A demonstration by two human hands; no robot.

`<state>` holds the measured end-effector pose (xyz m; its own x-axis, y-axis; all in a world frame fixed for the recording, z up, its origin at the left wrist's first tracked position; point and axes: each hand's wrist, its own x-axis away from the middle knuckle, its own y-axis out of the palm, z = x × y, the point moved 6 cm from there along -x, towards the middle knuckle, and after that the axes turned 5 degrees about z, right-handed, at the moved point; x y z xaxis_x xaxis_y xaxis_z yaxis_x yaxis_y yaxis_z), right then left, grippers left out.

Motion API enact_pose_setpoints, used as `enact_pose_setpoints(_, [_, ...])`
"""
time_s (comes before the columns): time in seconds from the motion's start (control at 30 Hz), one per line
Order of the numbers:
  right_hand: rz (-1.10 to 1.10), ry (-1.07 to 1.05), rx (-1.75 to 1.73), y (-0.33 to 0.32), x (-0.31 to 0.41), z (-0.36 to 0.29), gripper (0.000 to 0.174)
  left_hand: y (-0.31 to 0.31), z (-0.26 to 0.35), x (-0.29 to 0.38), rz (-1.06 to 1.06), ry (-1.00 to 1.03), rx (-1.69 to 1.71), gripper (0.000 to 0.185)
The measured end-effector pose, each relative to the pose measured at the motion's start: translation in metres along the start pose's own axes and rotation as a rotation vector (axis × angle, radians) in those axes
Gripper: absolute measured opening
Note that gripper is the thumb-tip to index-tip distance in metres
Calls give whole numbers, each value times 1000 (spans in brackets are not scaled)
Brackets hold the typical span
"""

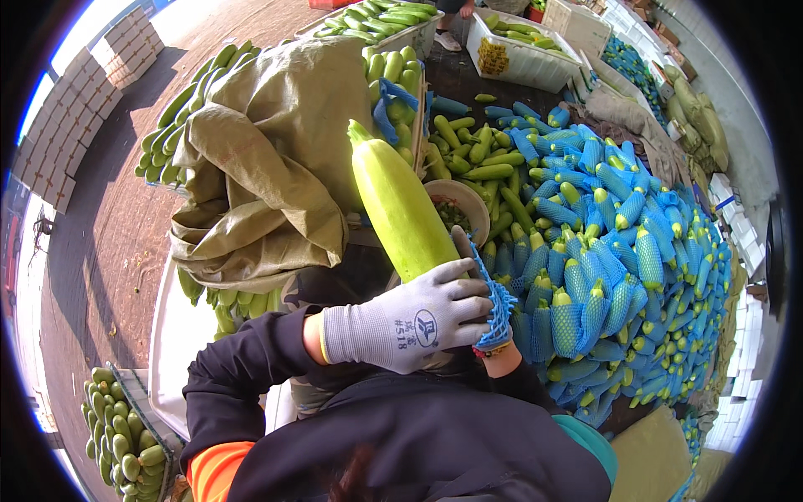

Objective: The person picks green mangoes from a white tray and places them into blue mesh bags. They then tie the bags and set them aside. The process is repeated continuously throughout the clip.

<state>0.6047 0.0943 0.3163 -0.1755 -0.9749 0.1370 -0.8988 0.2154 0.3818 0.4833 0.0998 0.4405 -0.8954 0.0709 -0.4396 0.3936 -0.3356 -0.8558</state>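
A large pale green zucchini [401,207] stands tilted before me, its stem end pointing up and left. Around its lower end closes my left hand [426,314], in a light grey knitted glove that bears printing. My right hand [465,245] is mostly hidden behind the left; a grey gloved fingertip shows beside the zucchini. Bunched blue foam mesh netting [497,307] lies around that right hand, just above a wrist with a thin beaded band. Whether the right fingers grip the zucchini cannot be seen.
Netted zucchinis [602,270] are heaped at the right, with bare ones [483,147] beyond my hands. A round tub [473,204] stands near the right hand. Brown woven cloth [263,207] covers part of a loaded crate at the left. A person's shoe [447,41] shows at the top.
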Motion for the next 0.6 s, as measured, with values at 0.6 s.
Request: enact_pose_setpoints(0.6, [156, -119, 2, -152, -49, 43, 60, 95, -103, -63, 149, -581, 571, 31])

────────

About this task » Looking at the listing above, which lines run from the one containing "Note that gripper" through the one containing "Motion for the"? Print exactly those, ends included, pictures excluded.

Response area »
Note that gripper is the thumb-tip to index-tip distance in metres
Calls give whole numbers, each value times 1000 (spans in brackets are not scaled)
Brackets hold the typical span
"""


Objective: The person picks green mangoes from a white tray and places them into blue mesh bags. They then tie the bags and set them aside. The process is repeated continuously throughout the clip.

<state>0.6047 0.0943 0.3163 -0.1755 -0.9749 0.1370 -0.8988 0.2154 0.3818 0.4833 0.0998 0.4405 -0.8954 0.0709 -0.4396 0.3936 -0.3356 -0.8558</state>
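A large pale green zucchini [401,207] stands tilted before me, its stem end pointing up and left. Around its lower end closes my left hand [426,314], in a light grey knitted glove that bears printing. My right hand [465,245] is mostly hidden behind the left; a grey gloved fingertip shows beside the zucchini. Bunched blue foam mesh netting [497,307] lies around that right hand, just above a wrist with a thin beaded band. Whether the right fingers grip the zucchini cannot be seen.
Netted zucchinis [602,270] are heaped at the right, with bare ones [483,147] beyond my hands. A round tub [473,204] stands near the right hand. Brown woven cloth [263,207] covers part of a loaded crate at the left. A person's shoe [447,41] shows at the top.
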Motion for the next 0.6 s, as measured, with values at 0.6 s.

There is nothing else to add to the answer.